- [What to work on]: Extract each line of the material that follows exactly and omit its pictures.
┌──
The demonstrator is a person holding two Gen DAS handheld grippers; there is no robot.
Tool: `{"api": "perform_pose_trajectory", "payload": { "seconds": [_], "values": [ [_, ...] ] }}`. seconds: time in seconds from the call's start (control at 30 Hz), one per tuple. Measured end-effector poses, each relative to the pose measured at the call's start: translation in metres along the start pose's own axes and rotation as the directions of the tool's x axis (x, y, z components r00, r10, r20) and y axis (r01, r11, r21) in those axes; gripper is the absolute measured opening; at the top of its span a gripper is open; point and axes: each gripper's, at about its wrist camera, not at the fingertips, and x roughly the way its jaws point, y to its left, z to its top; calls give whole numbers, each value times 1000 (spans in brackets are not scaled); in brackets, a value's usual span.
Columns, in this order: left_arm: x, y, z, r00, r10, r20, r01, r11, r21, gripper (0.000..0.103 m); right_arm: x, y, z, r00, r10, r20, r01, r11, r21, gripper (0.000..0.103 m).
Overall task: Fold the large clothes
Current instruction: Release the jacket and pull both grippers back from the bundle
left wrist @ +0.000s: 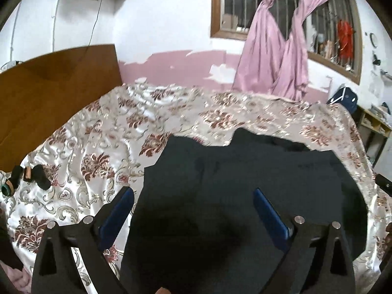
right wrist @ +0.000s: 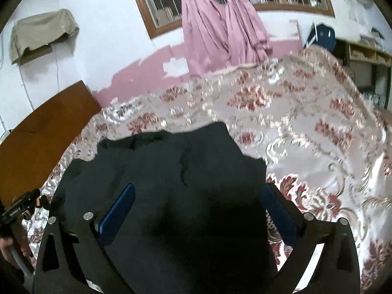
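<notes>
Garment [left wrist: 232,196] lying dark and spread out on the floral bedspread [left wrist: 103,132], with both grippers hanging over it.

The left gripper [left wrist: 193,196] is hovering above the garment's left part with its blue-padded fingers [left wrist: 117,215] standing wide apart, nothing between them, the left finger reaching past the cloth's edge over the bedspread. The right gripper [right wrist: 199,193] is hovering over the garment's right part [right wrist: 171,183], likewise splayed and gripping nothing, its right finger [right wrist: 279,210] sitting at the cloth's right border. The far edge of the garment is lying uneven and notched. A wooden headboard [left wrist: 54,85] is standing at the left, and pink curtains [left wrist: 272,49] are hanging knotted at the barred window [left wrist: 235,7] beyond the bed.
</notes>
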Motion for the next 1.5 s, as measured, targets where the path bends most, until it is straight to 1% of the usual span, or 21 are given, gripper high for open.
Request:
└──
- [Exercise result]:
The demonstrator is a person holding two Gen DAS handheld grippers; there is no robot.
Tool: `{"api": "perform_pose_trajectory", "payload": { "seconds": [_], "values": [ [_, ...] ] }}`. seconds: time in seconds from the call's start (control at 30 Hz), one per tuple. Measured end-effector poses, each relative to the pose measured at the call's start: translation in metres along the start pose's own axes and rotation as the directions of the tool's x axis (x, y, z components r00, r10, r20) and y axis (r01, r11, r21) in those axes; gripper is the absolute measured opening; at the top of its span a gripper is open; point and axes: each gripper's, at about its wrist camera, not at the fingertips, and x roughly the way its jaws point, y to its left, z to its top; calls give whole numbers, each value times 1000 (spans in brackets are not scaled); in brackets, a value's usual span.
Columns, in this order: left_arm: x, y, z, r00, r10, r20, r01, r11, r21, gripper (0.000..0.103 m); right_arm: x, y, z, r00, r10, r20, r01, r11, r21, gripper (0.000..0.103 m).
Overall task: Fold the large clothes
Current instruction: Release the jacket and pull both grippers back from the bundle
left wrist @ +0.000s: 
right wrist @ +0.000s: 
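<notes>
Garment [left wrist: 232,196] lying dark and spread out on the floral bedspread [left wrist: 103,132], with both grippers hanging over it.

The left gripper [left wrist: 193,196] is hovering above the garment's left part with its blue-padded fingers [left wrist: 117,215] standing wide apart, nothing between them, the left finger reaching past the cloth's edge over the bedspread. The right gripper [right wrist: 199,193] is hovering over the garment's right part [right wrist: 171,183], likewise splayed and gripping nothing, its right finger [right wrist: 279,210] sitting at the cloth's right border. The far edge of the garment is lying uneven and notched. A wooden headboard [left wrist: 54,85] is standing at the left, and pink curtains [left wrist: 272,49] are hanging knotted at the barred window [left wrist: 235,7] beyond the bed.
</notes>
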Motion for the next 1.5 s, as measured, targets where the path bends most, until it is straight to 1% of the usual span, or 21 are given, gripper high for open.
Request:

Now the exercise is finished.